Where do the extra axons come from? -
The total number of synapses also doesn’t make sense to me. The below network seems like maximum number of synapses should be n_reservoir_neurons2 , which should be well below the ~1 million total number of synapses for a Loihi core. However for a 200 input, 200 neuron network, the program crashes with:
nengo.exceptions.BuildError: Total synapse bits (1881600) exceeded max (1048576)
Why does this break the synapses limit?
Help appreciated! Right now it seems like I have to shrink each ensemble to minuscule sizes to make networks run.
neuron_type= nengo.LIF()
gain = nengo.dists.Uniform(.05, .05)
bias = nengo.dists.Uniform(0, 0)
n_reservoir_neurons = 1000
input_size = 1600
im1 = np.random.rand(input_size)
U = np.random.rand(n_reservoir_neurons, input_size)
J = np.random.rand(n_reservoir_neurons, n_reservoir_neurons)
with nengo.Network() as model:
# link the input
f_in = nengo.Node(im1, size_out=input_size)

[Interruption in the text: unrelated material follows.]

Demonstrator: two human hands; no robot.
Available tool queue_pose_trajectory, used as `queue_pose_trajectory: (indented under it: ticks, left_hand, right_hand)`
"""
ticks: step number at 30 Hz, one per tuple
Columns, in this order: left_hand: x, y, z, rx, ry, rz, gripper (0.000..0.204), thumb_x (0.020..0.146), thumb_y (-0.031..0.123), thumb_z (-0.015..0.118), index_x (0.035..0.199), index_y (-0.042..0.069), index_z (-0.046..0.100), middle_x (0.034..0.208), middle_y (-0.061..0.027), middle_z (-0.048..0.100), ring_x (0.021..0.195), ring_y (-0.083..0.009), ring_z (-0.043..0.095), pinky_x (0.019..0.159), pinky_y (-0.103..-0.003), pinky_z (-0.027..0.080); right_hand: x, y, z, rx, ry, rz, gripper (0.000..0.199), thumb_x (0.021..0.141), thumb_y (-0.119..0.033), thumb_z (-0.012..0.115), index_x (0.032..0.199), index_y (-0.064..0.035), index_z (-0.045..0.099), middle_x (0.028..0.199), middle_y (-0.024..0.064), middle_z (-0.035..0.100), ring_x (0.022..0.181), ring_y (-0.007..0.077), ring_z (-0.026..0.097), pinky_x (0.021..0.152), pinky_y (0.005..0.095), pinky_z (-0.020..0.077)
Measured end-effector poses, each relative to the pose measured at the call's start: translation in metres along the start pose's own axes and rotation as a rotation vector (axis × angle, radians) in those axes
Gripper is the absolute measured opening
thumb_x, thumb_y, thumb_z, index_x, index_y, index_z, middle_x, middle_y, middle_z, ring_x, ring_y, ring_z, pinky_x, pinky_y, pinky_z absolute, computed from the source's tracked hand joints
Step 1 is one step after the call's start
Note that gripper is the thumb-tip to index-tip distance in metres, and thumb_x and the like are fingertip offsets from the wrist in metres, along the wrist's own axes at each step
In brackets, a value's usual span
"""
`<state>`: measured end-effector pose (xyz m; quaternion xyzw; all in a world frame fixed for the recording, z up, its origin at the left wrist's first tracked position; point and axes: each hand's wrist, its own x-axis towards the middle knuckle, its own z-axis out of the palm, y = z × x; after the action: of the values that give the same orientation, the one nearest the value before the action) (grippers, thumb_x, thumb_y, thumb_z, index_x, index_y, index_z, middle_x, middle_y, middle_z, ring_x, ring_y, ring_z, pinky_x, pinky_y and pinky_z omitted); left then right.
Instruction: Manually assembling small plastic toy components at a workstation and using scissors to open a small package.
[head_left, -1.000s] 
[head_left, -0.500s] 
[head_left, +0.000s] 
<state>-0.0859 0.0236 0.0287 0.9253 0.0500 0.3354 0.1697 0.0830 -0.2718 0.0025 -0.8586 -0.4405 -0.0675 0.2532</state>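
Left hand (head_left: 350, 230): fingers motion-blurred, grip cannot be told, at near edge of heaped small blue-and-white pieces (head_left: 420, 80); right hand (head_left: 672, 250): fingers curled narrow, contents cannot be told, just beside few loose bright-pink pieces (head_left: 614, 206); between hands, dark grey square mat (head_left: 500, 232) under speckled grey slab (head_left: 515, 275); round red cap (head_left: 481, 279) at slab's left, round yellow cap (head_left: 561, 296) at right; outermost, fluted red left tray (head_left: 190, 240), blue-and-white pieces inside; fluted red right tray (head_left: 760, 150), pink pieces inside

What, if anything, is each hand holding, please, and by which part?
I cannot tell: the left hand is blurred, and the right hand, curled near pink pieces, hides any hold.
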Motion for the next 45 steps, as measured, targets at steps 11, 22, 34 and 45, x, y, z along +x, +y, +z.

# create reservoir neurons
A = nengo.Ensemble(n_neurons=n_reservoir_neurons, dimensions=1, neuron_type=neuron_type, gain=gain, bias=bias)
# feedforward input connections
nengo.Connection(f_in, A.neurons, synapse=None, transform=U)
# recurrent fast connections
nengo.Connection(A.neurons, A.neurons, transform=J, synapse=.005)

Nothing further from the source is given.